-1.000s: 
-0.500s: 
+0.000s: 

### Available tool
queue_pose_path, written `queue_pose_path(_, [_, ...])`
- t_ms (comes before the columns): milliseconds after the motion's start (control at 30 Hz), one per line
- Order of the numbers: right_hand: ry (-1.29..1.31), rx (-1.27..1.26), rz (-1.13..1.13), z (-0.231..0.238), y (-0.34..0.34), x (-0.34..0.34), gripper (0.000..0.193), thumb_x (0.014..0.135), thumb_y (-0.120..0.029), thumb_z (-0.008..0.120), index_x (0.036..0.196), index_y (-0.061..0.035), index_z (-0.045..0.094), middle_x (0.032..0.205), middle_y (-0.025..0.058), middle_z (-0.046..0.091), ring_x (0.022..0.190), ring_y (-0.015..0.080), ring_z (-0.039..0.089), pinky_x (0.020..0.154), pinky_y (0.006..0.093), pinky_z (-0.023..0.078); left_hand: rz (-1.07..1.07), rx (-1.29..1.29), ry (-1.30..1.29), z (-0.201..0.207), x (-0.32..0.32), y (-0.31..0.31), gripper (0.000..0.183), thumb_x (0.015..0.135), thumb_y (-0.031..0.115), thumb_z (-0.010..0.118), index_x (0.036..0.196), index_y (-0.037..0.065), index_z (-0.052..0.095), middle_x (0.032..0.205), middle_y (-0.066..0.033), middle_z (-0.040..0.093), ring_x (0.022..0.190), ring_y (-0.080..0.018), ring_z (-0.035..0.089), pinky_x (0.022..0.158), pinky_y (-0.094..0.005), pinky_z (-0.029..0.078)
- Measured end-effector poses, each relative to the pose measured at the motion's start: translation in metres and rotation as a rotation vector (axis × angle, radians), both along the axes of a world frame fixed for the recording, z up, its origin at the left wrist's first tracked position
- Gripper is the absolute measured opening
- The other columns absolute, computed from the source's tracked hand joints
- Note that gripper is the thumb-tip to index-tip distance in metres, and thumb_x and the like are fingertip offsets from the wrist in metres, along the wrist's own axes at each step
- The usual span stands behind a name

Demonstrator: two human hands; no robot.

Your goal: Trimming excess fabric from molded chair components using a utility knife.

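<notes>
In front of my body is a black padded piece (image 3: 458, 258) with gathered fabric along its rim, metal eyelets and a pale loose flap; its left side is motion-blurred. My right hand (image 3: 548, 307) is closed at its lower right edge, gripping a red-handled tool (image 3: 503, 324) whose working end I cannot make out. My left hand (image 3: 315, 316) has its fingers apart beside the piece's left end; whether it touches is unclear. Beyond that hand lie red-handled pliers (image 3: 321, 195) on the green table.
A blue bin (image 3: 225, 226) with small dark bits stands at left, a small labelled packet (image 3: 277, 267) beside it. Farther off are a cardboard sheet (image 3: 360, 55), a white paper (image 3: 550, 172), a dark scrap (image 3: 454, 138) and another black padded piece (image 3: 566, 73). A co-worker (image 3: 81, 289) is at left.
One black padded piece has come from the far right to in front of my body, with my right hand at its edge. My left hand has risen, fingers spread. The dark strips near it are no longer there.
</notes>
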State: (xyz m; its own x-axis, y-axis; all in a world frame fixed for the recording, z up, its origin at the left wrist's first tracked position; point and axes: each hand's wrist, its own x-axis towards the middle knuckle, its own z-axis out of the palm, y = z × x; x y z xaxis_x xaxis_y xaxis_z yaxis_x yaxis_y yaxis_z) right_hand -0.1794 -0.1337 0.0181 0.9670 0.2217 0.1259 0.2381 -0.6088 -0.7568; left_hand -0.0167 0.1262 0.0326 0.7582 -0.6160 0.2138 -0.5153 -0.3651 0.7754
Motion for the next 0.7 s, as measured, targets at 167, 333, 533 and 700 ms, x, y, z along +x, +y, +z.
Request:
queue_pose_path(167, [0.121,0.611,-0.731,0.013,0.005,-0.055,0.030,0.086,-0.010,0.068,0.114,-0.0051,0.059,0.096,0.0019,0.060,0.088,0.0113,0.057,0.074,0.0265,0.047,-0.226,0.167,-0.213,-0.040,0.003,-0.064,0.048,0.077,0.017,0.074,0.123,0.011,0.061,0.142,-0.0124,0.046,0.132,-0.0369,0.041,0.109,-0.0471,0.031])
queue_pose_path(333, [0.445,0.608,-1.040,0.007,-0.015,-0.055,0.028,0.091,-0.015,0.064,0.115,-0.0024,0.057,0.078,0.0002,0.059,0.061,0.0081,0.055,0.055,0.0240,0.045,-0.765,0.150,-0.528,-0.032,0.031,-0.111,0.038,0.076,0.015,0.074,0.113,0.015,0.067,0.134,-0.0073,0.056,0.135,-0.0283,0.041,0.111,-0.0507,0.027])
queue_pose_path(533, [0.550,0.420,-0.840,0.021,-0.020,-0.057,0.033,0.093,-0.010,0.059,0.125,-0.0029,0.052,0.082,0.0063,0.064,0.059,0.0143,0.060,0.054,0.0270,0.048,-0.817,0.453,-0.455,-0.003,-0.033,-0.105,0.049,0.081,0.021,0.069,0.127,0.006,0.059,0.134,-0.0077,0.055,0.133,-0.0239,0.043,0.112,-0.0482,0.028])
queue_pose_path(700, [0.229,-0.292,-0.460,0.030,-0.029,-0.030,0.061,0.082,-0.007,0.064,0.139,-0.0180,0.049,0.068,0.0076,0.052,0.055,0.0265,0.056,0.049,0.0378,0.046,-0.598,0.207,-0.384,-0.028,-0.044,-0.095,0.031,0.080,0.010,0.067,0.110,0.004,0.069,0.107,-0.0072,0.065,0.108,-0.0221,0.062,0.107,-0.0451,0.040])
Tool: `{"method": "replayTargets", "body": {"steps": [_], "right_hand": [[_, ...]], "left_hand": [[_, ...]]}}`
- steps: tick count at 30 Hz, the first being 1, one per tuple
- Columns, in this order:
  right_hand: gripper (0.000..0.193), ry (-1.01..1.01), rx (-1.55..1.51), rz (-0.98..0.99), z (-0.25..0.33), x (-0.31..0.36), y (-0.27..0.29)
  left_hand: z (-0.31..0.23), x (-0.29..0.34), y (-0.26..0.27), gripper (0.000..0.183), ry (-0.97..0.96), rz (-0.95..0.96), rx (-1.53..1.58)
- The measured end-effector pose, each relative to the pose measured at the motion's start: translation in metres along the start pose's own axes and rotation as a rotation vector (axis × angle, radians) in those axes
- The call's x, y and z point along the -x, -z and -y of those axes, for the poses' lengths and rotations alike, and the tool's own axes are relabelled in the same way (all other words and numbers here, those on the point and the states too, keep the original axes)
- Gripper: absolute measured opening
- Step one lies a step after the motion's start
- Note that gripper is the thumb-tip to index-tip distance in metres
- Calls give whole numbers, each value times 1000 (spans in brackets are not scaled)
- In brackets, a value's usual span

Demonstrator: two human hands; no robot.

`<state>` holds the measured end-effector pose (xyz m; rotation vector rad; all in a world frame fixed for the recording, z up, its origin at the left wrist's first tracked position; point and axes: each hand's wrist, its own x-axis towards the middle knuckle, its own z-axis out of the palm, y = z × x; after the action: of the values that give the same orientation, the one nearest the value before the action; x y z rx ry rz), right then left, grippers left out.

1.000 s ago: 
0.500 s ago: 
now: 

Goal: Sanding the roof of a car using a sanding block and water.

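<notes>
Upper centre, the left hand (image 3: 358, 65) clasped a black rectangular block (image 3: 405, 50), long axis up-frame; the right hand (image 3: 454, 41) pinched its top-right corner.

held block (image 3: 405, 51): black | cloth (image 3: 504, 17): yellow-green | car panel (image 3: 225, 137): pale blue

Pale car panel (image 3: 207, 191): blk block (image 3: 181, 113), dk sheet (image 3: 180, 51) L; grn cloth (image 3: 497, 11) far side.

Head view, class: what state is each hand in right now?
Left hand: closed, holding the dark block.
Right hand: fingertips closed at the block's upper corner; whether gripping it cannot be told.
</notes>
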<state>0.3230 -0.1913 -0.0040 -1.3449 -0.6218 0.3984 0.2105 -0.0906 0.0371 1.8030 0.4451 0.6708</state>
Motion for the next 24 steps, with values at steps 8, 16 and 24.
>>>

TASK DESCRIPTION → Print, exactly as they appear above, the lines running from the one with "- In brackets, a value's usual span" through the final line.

SOLUTION FOR THIS EXERCISE →
- In brackets, a value's usual span

Demonstrator: two human hands; no robot.

`<state>` holds the measured end-effector pose (xyz m; rotation vector rad; all in a world frame fixed for the recording, z up, its origin at the left wrist's first tracked position; point and axes: each hand's wrist, its own x-axis towards the middle knuckle, its own z-axis out of the palm, y = z × x; after the action: of the values that give the same orientation, the one nearest the value before the action; x y z rx ry rz), right then left, grippers left out.

1.000 s ago: 
0.500 s ago: 
now: 

Goal: Sanding the roof of a car using a sanding block and water.

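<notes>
Upper centre, the left hand (image 3: 358, 65) clasped a black rectangular block (image 3: 405, 50), long axis up-frame; the right hand (image 3: 454, 41) pinched its top-right corner.

held block (image 3: 405, 51): black | cloth (image 3: 504, 17): yellow-green | car panel (image 3: 225, 137): pale blue

Pale car panel (image 3: 207, 191): blk block (image 3: 181, 113), dk sheet (image 3: 180, 51) L; grn cloth (image 3: 497, 11) far side.

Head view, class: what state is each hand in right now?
Left hand: closed, holding the dark block.
Right hand: fingertips closed at the block's upper corner; whether gripping it cannot be told.
</notes>
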<state>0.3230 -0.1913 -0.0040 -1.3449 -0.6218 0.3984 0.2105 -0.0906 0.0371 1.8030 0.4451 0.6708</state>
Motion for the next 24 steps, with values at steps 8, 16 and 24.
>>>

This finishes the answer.